Florian legte sich nicht mehr hin. Er blieb in nervöser Erregtheit, blieb unruhig, und Anton verbrachte die Stunden, während welcher die Dämmerung in den neuen Tag überging, bei ihm. Eine Stunde um die andere. Als die Sonne voll durchs Fenster drang, sagte Anton, der an Florians Hals lehnte, leise: »Jetzt sind wir zwei allein.«

 

Ein paar Wochen später ging es wieder nach Ischl.

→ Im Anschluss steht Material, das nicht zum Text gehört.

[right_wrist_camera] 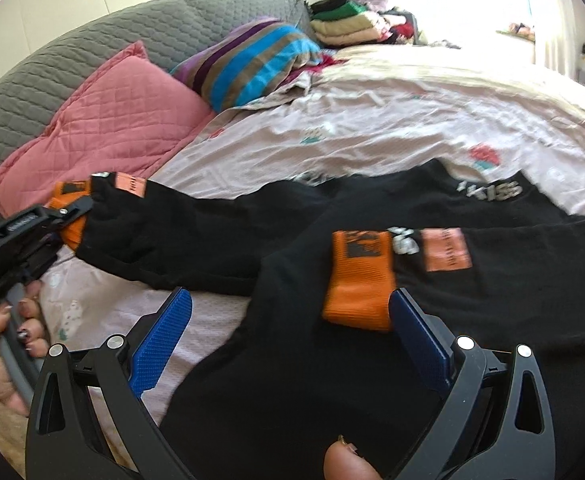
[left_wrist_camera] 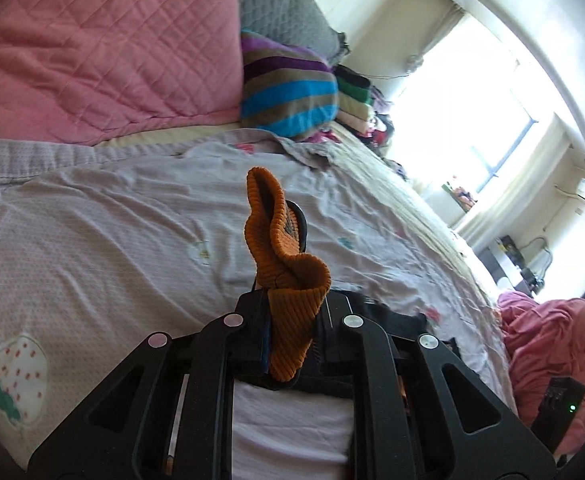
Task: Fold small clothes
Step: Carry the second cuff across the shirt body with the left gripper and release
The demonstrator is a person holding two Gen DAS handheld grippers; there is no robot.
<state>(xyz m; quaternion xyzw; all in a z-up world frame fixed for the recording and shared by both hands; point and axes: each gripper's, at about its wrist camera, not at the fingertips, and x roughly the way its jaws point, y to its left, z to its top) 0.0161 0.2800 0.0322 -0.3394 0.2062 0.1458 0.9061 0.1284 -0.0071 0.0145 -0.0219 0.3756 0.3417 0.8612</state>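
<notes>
Left gripper (left_wrist_camera: 288, 320) clamped on black garment's (right_wrist_camera: 212, 236) orange cuff (left_wrist_camera: 288, 280) left of pink pillow (right_wrist_camera: 104, 132), right gripper (right_wrist_camera: 292, 320) open over other cuff (right_wrist_camera: 358, 280); thin pinch risks slipping mid-fold.

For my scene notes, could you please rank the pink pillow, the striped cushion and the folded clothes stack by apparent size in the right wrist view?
1. pink pillow, largest.
2. striped cushion.
3. folded clothes stack, smallest, though it lies farthest from the camera, so its true size is unsure.
</notes>
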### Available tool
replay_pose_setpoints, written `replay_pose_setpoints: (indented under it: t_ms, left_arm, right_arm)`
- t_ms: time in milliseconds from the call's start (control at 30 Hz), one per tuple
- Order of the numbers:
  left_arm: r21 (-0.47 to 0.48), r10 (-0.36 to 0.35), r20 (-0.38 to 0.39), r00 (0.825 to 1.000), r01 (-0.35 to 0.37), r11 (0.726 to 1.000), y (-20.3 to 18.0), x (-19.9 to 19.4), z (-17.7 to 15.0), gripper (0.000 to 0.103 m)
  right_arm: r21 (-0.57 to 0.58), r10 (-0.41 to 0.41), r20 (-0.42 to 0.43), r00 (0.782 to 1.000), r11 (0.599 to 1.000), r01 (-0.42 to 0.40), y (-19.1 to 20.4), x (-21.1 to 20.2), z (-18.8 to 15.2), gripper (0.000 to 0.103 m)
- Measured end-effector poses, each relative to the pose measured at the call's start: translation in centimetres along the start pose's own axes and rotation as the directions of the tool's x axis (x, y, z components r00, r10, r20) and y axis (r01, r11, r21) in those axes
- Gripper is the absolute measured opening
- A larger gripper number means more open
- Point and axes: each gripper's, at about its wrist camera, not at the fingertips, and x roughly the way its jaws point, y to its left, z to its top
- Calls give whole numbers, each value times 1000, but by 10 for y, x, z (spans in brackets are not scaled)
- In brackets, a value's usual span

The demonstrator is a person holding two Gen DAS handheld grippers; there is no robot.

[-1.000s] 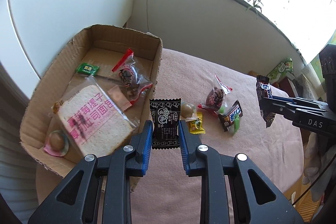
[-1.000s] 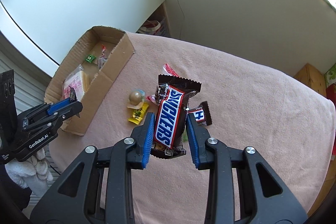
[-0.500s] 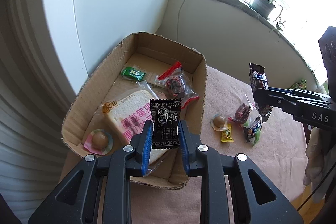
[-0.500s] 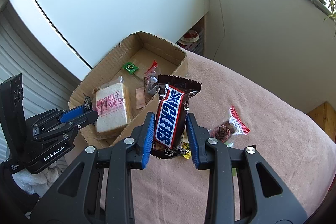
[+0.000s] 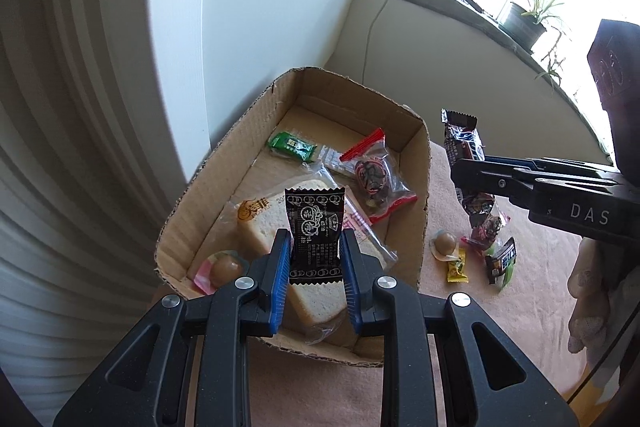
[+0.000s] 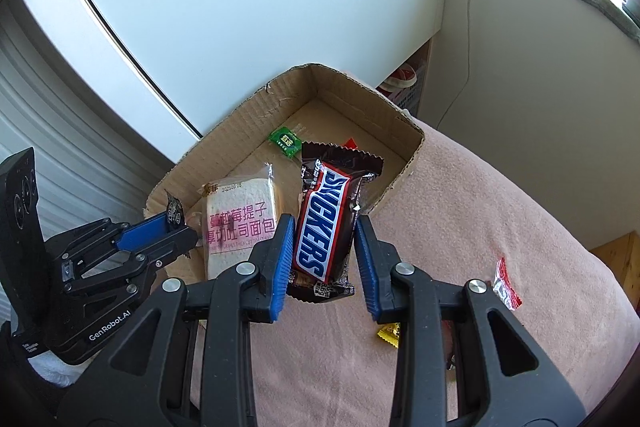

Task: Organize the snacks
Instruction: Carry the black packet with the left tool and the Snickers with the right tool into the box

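Observation:
My left gripper [image 5: 315, 247] is shut on a small black snack packet [image 5: 315, 227] and hangs over the near end of the cardboard box [image 5: 422, 163]. Inside the box lie a wrapped bread slice [image 5: 264, 223], a green candy [image 5: 291, 145], a clear red-edged bag [image 5: 376, 175] and a round pink-wrapped sweet [image 5: 218, 269]. My right gripper [image 6: 323, 239] is shut on a Snickers bar [image 6: 324, 223], held upright above the box's [image 6: 352, 83] near wall. The right gripper [image 5: 460, 169] shows from the side in the left wrist view; the left gripper [image 6: 176, 223] shows at the left of the right wrist view.
The box stands at the edge of a table under a pink cloth [image 6: 500, 227]. Loose sweets lie on the cloth right of the box: a round one [image 5: 444, 243], a yellow one [image 5: 457, 267], a small dark bar [image 5: 502, 261]. A white wall and ribbed shutter stand behind the box.
Both grippers have carried their snacks leftward from over the cloth to over the box. Each grip is unchanged.

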Motion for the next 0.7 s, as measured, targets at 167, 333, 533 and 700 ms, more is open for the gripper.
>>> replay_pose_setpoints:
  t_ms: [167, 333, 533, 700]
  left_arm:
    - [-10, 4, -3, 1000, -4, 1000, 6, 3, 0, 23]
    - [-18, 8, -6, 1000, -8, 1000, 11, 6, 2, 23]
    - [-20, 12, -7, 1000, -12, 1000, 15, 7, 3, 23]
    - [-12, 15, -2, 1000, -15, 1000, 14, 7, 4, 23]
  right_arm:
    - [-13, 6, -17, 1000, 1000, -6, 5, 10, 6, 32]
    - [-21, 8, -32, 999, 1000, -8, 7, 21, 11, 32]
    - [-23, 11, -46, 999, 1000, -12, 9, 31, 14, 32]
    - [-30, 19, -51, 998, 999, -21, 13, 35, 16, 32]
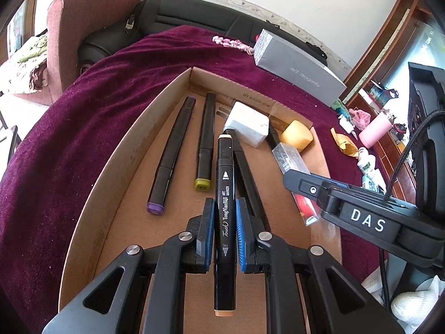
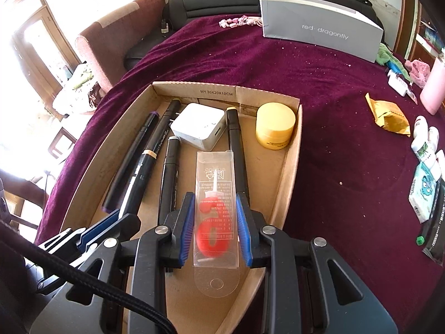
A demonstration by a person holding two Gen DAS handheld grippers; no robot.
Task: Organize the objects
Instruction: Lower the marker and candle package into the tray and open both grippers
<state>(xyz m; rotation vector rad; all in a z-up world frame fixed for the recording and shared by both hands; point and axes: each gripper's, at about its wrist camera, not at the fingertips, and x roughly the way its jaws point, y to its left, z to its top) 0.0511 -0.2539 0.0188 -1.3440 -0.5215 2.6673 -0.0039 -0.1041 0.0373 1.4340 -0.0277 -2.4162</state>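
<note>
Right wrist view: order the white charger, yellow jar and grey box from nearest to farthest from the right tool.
From the right tool:
1. White charger, inside the cardboard tray, ahead and slightly left.
2. Yellow jar, tray's far right corner.
3. Grey box, on the purple cloth, far right.

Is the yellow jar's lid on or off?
On. The yellow jar stands upright in the cardboard box, in its far corner, with its round lid covering the top.
</note>
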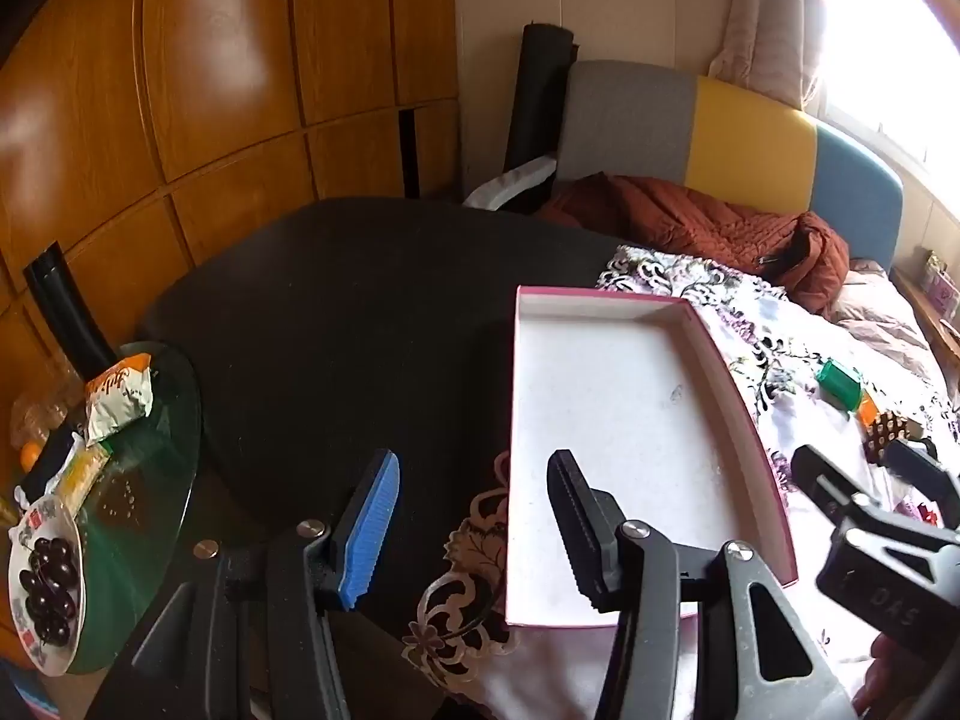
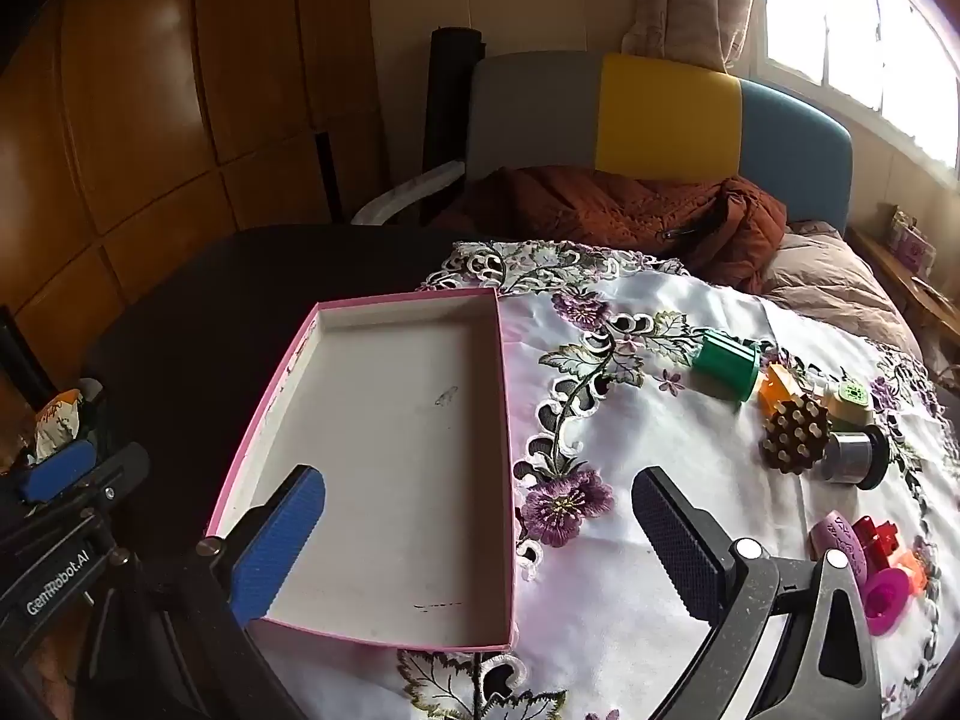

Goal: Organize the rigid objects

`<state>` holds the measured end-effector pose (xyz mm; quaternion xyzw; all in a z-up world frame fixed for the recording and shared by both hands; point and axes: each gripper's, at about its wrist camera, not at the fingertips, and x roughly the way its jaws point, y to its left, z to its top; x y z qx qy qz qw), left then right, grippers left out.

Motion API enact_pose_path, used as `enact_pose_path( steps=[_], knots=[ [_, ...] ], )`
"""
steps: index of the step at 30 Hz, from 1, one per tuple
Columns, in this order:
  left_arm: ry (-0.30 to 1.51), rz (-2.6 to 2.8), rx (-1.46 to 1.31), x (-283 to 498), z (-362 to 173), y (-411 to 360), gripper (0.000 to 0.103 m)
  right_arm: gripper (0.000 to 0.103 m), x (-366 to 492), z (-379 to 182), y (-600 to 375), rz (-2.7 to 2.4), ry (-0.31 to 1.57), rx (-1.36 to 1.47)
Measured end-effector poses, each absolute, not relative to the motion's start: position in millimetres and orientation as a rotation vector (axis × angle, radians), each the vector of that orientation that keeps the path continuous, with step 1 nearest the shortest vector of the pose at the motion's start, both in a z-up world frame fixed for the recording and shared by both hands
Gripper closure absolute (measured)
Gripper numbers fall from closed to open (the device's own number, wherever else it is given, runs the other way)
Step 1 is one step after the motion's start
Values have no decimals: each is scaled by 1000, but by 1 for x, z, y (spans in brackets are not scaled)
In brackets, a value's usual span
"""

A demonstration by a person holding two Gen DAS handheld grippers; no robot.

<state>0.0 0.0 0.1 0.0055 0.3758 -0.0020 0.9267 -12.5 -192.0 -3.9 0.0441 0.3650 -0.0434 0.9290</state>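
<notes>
Your dark round surface carries an embroidered floral cloth, and on it an empty shallow cardboard box with pink walls and white floor. Your left tongs straddle its near left wall, jaws apart, gripping nothing. Your right tongs gape wide over its right wall, empty. Right of them lie a green ribbed cylinder, a brown studded ball and a grey spool
</notes>
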Motion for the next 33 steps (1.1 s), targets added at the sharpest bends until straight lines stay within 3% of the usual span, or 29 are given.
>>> enact_pose_path(
  steps=[6,12,33],
  knots=[
    [730,-23,-13,-13,-2,18,51,0,-16,-6,-189,-83,716,89],
    [804,-43,-48,3,-24,27,50,0,-7,13,-171,-85,742,44],
    [830,-24,-64,10,-15,31,48,0,-11,6,-160,-57,741,22]
  ],
)
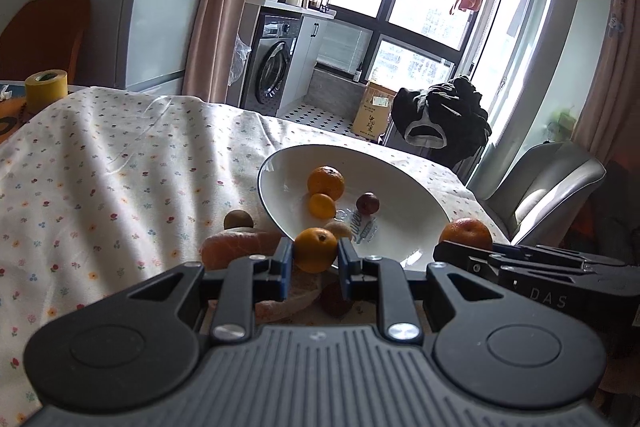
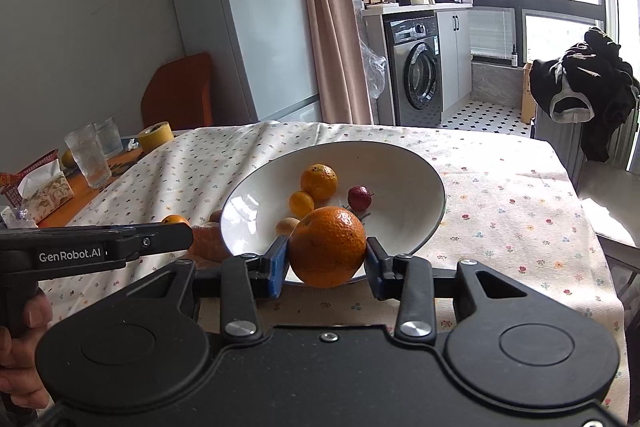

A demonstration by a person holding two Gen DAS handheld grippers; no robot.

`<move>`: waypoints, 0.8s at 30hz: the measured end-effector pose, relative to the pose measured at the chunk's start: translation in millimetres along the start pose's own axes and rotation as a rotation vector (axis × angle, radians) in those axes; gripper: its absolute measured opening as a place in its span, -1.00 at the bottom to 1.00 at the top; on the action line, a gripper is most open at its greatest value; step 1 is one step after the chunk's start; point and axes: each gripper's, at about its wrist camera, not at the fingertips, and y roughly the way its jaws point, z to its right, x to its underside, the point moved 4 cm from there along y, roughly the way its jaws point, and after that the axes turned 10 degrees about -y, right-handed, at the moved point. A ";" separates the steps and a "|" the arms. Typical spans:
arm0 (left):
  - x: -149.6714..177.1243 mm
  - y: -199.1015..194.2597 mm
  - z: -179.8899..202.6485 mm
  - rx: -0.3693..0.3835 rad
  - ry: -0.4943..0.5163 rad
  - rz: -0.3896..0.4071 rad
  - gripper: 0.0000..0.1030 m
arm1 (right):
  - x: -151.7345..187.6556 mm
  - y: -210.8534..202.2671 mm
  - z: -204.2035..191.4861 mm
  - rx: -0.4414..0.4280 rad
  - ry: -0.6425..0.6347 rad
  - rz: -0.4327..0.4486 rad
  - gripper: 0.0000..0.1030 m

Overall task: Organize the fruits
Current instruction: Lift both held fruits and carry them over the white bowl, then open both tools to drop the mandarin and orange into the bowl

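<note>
A white bowl (image 1: pixel 404 215) (image 2: pixel 404 167) sits tilted on the floral tablecloth. Inside it lie an orange (image 2: pixel 319 181), a smaller orange fruit (image 2: pixel 301 203), a dark red fruit (image 2: pixel 359 197) and a brown kiwi (image 2: pixel 288 225). My left gripper (image 1: pixel 315 253) is shut on a small orange (image 1: pixel 315 247) at the bowl's near left rim. My right gripper (image 2: pixel 327 261) is shut on a large orange (image 2: pixel 327 246) just over the bowl's near rim. Left of the bowl lie another kiwi (image 1: pixel 238 219) and a long orange-brown piece (image 1: pixel 236 247).
A dark fruit (image 1: pixel 334 301) lies on the cloth under my left gripper. At the table's far left stand a yellow tape roll (image 2: pixel 155 137), glass cups (image 2: pixel 88 159) and a tissue box (image 2: pixel 44 193). A grey chair (image 1: pixel 540 195) stands beyond the right table edge.
</note>
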 end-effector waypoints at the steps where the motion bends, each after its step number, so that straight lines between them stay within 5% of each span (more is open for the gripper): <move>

Florian hatte Bosco im Wiener Marstall immer und immer gesucht. Oder er gab, indem er die Ecke, wo Boscos Platz gewesen, durchstöberte, zu erkennen, daß er des verstorbenen Freundes eingedenk war.

Trübselig verbrachte Anton die Tage. Auch ihm fehlte Bosco, fehlte die Wartung, die er dem armen kranken Hund wochenlang hatte angedeihen lassen.

Traf er Florian in jenem Winkel der Box, schnaubend, suchend, das Haupt schüttelnd, dann legte er ihm manchmal die Hand auf die Kruppe, um ihn durch Liebkosungen abzulenken; meist aber ging er rasch davon, weil er Florians traurigen Blick nicht ertrug.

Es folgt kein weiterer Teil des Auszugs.